Our payload is therefore the base64 of the xor between each character of the md5 of the mail and the number 1573252. However, this does not a priori explain the presence of URL-encoded carriage returns in the base64 payload %0A. By analyzing the network exchanges again, we realize that these carriage returns are systematically placed after the 76th character of the base64 and another at the end. We’re trying to rebuild the payload from the email to see if it’s working.

Proof of concept

JAVA

import java.util.*; import java.lang.*; import java.io.*; import java.security.MessageDigest; import java.security.NoSuchAlgorithmException;

public class Main
{
    public static void main (String[] args) throws java.lang.Exception
    {
        String mail = "vkgwbld593@royalnt.net";
        String s = make_payload(mail);
        String payload = s.substring(0,76) + "%0A" + s.substring(76, s.length()) + "%0A";
        String result = mail + " --> " + "https://mob1.temp-mail.org/request/mail/id/" + payload + "/format/json";
        System.out.println(result);
    }

    public static String md5(String str) {
        try {
            byte[] digest = MessageDigest.getInstance("MD5").digest(str.getBytes());
            StringBuilder sb = new StringBuilder();
            for (byte b2 : digest) { sb.append(Integer.toHexString((b2 & 255) | 256).substring(1, 3));}
            return sb.toString();
        } catch (NoSuchAlgorithmException e2) {
            e2.printStackTrace(); return "";
        }
    }

    public static String make_payload(String mail) {
       String mail_md5 = md5(mail); int i = 1573252;
	 StringBuilder sb = new StringBuilder();
       for (int i2 = 0; i2 < mail_md5.length(); i2++) {
           sb.append((char) (mail_md5.charAt(i2) ^ i));
       }
       return Base64.getEncoder().encodeToString(sb.toString().getBytes());
    }
}

PYTHON

import base64, hashlib, json, requests, random, string
base_url = 'https://mob1.temp-mail.org'
headers = {
        "authority": "mob1.temp-mail.org",
        "accept": "application/json",
        "accept-encoding": "gzip",
        "user-agent": "okhttp/3.14.7"
}
domains = json.loads(requests.get(base_url + '/request/domains/format/json', headers=headers).content)
email = ''.join(random.choice(string.ascii_lowercase) for i in range(7)) \
    	+ ''.join(random.choice(string.digits) for i in range(3)) \
    	+ random.choice(domains)
input(email + '\n')  #  Send an email and wait a couple of seconds...
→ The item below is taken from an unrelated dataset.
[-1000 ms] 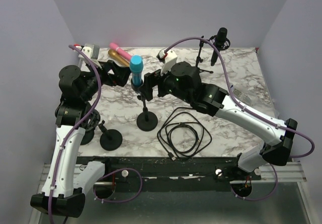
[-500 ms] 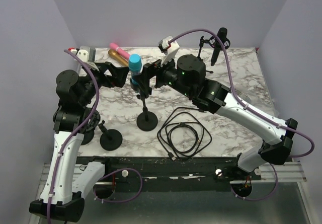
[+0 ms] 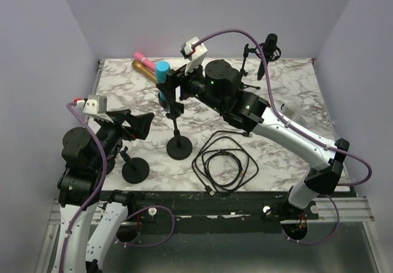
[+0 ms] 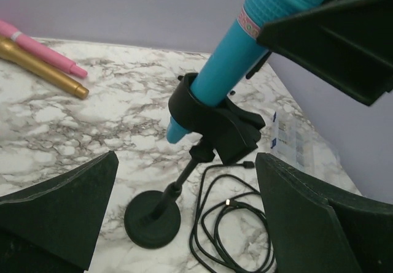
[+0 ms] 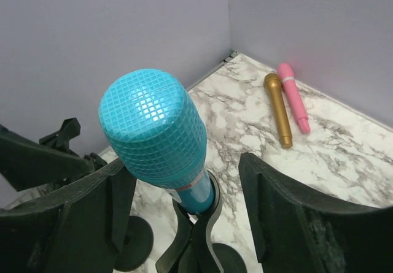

md5 = hashlib.md5(email.encode()).hexdigest()
xor = ''.join([chr(((ord(char) ^ 1573252) % (2**16))) for char in md5])
b64 = base64.b64encode(xor.encode()).decode()
payload = b64[:76] + "%0A" + b64[76:] + "%0A"

r = requests.get(base_url + f'/request/mail/id/{payload}/format/json', headers=headers)
print(json.dumps(json.loads(r.content)))

What protections?

SSL pinning is a mechanism that can be used to improve the security of a service or site that relies on SSL certificates. It allows you to specify a cryptographic identity that must be accepted by users. The certificate fingerprints are stored on the mobile application, for example, which prevents the use of SSL proxies to study the traffic sent between the mobile phone and the API. This does not of course prevent them from being replaced in the application by those from the SSL proxy and then recompiled.

In addition, obfuscation work can make the reverse engineering task more difficult even if it does not prevent the reverse of the application itself. As we have seen here, obfuscation in Java is quite limited because the classes of the different libraries of the JVM or of the Android library cannot be renamed and appear clearly on decompilation.